■ Problem to solve: Retype, word for word, every line from the one holding "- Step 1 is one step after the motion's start" through the one holding "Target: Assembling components" in the entries below, both included, and only those lines.

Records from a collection
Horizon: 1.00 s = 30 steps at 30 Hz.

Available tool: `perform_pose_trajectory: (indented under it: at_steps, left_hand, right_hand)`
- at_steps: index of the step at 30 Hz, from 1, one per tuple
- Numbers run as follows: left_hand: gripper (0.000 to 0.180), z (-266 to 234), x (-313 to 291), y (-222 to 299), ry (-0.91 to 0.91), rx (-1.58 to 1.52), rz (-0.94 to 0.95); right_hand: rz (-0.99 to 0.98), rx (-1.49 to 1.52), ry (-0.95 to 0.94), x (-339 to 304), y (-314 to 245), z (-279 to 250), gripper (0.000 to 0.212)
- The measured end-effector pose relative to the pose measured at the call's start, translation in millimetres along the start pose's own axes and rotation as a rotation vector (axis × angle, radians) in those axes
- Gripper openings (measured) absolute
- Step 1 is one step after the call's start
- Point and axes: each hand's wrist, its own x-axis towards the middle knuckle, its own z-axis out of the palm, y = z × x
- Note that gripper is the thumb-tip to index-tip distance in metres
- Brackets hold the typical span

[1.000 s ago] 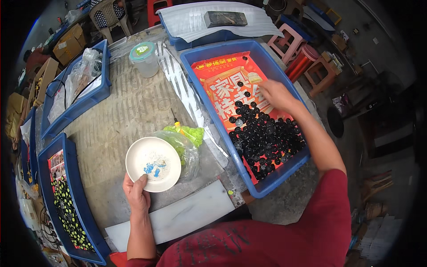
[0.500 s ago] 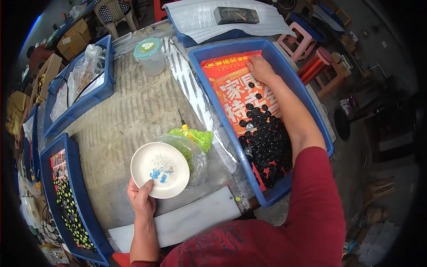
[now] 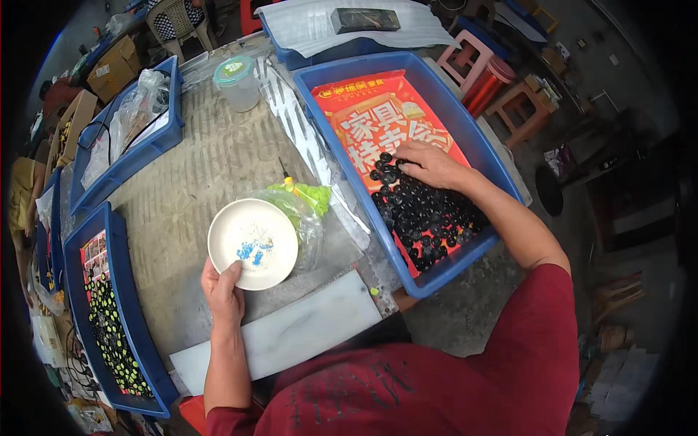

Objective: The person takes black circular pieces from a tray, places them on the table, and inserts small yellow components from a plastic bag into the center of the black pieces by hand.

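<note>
Head view, left grip [image 3: 224, 291] pinching plate [image 3: 254, 216], bag [image 3: 310, 238] half-hidden behind, right grip [image 3: 436, 168] over discs [image 3: 429, 211], closure unclear

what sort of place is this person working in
Probably a small workshop or hand-assembly area: a right-hand blue tray holds many small black round parts, a left-hand blue tray holds black and yellow-green pieces, and the worktable looks well worn.

Left hand [image 3: 222, 292] pinched, thumb [image 3: 230, 276] uppermost, left forearm [image 3: 228, 367] near upright. Right hand [image 3: 439, 168] palm down, fingers [image 3: 415, 151] loosely extended, right forearm [image 3: 511, 218] slanting inward, elbow bent.
</note>
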Motion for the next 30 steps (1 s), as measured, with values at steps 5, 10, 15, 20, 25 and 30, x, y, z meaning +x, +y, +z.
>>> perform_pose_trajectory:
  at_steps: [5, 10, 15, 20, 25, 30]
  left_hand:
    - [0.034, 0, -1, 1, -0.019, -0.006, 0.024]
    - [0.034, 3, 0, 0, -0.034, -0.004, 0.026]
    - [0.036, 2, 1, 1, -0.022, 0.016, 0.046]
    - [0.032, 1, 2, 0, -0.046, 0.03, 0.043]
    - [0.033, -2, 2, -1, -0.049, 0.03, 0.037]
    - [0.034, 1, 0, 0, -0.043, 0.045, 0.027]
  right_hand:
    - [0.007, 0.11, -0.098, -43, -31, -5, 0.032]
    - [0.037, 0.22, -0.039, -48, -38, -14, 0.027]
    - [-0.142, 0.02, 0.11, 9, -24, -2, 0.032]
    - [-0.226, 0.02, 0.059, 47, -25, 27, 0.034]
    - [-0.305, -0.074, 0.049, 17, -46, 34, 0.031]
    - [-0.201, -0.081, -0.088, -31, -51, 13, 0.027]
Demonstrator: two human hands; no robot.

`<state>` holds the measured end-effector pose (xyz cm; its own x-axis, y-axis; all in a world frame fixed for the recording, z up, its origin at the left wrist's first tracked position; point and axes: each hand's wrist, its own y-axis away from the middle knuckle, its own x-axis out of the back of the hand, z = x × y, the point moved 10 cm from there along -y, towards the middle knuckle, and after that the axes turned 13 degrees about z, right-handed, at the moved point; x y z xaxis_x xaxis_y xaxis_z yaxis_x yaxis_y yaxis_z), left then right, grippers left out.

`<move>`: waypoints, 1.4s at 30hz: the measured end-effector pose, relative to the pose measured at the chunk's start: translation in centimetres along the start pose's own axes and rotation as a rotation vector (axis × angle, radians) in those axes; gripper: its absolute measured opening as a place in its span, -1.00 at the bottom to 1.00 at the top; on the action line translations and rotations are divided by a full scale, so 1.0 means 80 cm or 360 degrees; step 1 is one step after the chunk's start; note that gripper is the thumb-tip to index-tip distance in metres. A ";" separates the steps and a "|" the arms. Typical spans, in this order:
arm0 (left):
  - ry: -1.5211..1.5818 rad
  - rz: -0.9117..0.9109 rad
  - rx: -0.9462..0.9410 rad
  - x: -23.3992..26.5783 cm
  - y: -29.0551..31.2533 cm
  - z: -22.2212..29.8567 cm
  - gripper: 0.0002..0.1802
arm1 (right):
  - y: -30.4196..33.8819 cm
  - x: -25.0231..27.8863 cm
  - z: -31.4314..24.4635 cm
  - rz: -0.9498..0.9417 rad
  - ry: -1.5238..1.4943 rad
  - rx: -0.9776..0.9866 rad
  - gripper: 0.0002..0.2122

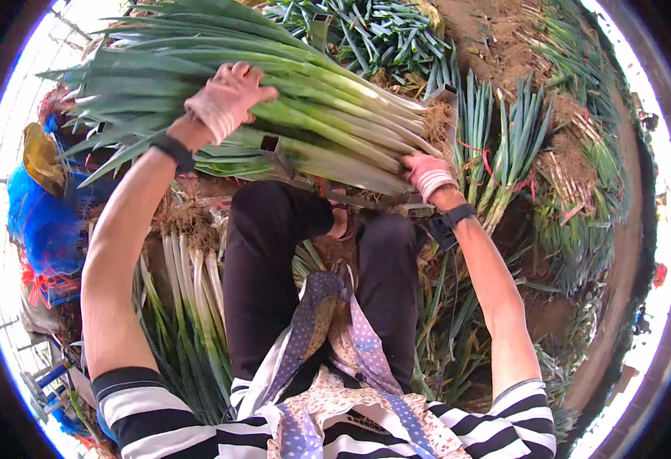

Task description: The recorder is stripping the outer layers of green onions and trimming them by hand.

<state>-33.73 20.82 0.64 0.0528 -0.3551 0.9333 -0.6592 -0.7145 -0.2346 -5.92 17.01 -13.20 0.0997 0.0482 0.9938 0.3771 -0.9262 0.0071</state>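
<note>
A thick bundle of large green onions (328, 92) lies across a metal frame in front of my knees. Its green leaves fan out to the left, and the white stalks end in brown roots (437, 118) at the right. My left hand (228, 96), in a pinkish glove, is over the leaves with its fingers apart and slightly bent. At the root end, my gloved right hand (429, 171) has its fingers closed about the lowest white stalks. Some of its fingertips are hidden against them.
Square metal posts (274, 147) of the frame stick up beside the bundle. Tied green onion bunches (507, 145) stand at the right, with a cut-leaf heap (381, 38) beyond. More onions (190, 291) lie by my left leg. A blue bag (40, 218) sits far left.
</note>
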 end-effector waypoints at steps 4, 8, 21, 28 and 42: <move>0.0004 0.0040 -0.0041 -0.019 -0.011 -0.010 -0.48 | -0.010 0.003 0.004 0.0041 0.0052 0.0020 -0.83; -0.0241 0.0105 -0.0155 -0.024 0.027 0.025 -0.67 | 0.000 -0.015 -0.005 -0.0113 0.0188 0.0055 -0.83; -0.0191 0.0129 -0.0201 -0.045 0.042 0.038 -0.78 | -0.006 -0.024 -0.002 -0.0208 0.0262 0.0094 -0.82; 0.0018 0.0281 -0.0186 -0.034 0.026 0.027 -0.86 | -0.004 -0.011 0.025 -0.0501 0.0358 -0.0101 -0.76; 0.0715 0.0782 0.0721 0.058 0.176 0.024 -0.68 | -0.008 -0.043 0.039 -0.0552 0.0540 -0.0227 -0.73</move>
<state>-41.32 7.97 1.15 -0.5345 -0.4850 0.6922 -0.1551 -0.7488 -0.6444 -3.65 18.62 -16.95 -0.3229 0.2596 0.9102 0.2031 -0.9203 0.3345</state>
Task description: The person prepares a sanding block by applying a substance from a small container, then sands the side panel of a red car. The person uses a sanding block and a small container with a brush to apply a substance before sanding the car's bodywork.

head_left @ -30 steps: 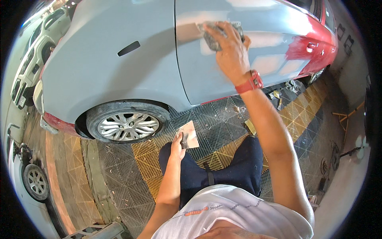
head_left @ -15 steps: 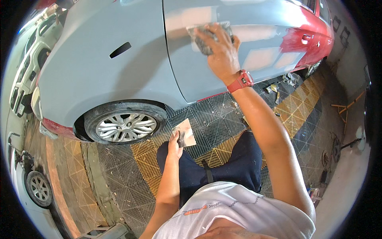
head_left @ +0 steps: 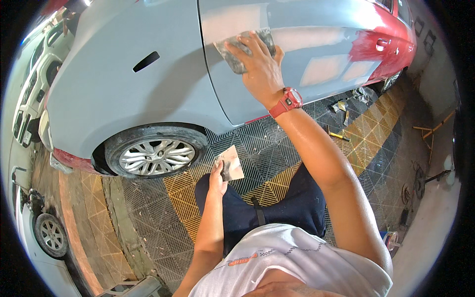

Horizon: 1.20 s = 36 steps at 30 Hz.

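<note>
My right hand (head_left: 262, 69), with a red watch on its wrist, is spread over a dark grey, worn sheet of sandpaper (head_left: 227, 55), holding it flat against the car door (head_left: 277, 94). The door is grey primer with pale beige filler patches (head_left: 324, 69) and red paint toward the far right. Lower down, my left hand (head_left: 217, 179) grips a stiff, pale square sheet (head_left: 236, 159) with a dark patch on it, over my left knee. Its exact kind does not show. The fingers are closed around its left edge.
The front wheel (head_left: 157, 157) stands on a black and yellow grid-tile floor (head_left: 257, 143). Crumpled scraps (head_left: 341, 106) and a yellow-handled tool (head_left: 339, 136) lie below the door. Other cars (head_left: 39, 79) line the left; an orange stand (head_left: 429, 133) is by the right wall.
My right hand and the sandpaper have moved left and slightly down across the door, toward its front seam. My left hand stays in place with the pale sheet.
</note>
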### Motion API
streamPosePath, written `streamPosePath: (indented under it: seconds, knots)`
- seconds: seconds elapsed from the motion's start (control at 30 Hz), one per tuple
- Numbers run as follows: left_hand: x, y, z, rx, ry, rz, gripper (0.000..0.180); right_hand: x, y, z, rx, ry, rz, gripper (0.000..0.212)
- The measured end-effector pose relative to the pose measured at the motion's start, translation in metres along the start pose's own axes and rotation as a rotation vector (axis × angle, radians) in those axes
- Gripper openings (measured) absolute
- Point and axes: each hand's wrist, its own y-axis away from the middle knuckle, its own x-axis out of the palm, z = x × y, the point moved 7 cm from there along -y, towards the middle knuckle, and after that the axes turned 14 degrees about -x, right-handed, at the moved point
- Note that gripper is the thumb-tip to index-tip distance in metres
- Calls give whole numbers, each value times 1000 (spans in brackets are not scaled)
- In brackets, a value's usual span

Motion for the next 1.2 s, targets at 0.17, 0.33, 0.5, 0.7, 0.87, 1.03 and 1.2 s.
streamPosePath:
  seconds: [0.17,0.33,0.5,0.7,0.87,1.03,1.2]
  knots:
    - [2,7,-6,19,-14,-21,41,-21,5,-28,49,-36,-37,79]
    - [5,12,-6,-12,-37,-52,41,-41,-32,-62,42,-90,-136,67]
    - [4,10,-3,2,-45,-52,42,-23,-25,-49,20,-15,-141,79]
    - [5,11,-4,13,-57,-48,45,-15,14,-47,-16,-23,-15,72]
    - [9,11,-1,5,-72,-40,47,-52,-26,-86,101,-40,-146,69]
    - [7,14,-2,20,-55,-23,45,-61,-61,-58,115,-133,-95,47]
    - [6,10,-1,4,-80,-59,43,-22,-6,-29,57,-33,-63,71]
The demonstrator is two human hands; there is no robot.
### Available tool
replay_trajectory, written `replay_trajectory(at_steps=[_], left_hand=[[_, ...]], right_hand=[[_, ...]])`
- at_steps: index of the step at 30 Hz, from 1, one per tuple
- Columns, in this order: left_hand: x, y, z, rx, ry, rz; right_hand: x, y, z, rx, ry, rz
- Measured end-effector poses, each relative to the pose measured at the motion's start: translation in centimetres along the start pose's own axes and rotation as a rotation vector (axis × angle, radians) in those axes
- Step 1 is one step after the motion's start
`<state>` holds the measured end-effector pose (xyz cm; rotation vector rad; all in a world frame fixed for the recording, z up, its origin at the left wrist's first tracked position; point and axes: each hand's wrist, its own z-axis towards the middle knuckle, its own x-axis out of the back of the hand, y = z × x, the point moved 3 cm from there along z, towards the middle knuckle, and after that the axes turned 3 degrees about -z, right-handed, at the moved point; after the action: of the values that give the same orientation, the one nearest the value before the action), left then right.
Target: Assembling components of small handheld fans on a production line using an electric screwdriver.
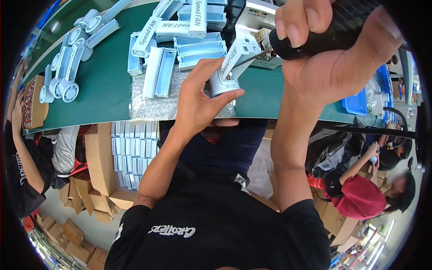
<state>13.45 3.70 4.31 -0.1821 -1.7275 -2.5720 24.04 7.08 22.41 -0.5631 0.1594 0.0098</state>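
Note:
My left hand [200,92] is closed around the round base of a light blue plastic fan part [237,56], holding it tilted over the front edge of the green table. In my right hand [328,58] is a black electric screwdriver [315,42], gripped around its body. Its thin bit slants down to the left and reaches into the part near the round base; whether it meets a screw is too small to tell. Behind them stands a grey-white machine [256,22], partly hidden by the screwdriver and the part.
Light blue housings [200,49] are piled on the green table [105,90] and bubble wrap [153,101]. Assembled pieces with round ends [69,90] lie at the left. A blue tray [355,103] is at the right. A carton of housings [135,153] stands below. Other people work on both sides.

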Motion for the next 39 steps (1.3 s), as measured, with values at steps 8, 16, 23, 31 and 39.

■ Output for this exercise:
- Step 1 is one step after the motion's start
`<state>` holds the measured end-effector pose (xyz cm; rotation vector rad; all in a world frame fixed for the recording, z up, its origin at the left wrist's first tracked position; point and axes: each hand's wrist, its own z-axis towards the middle knuckle, its own x-axis out of the back of the hand, y = z × x, the point moved 3 cm from there along z, towards the middle knuckle, and after that the axes turned 3 degrees about -z, right-handed, at the moved point; after the action: of the values that give the same orientation, the one nearest the value before the action), left then right.
Target: Assembling components of small handheld fans on a production line using an electric screwdriver.

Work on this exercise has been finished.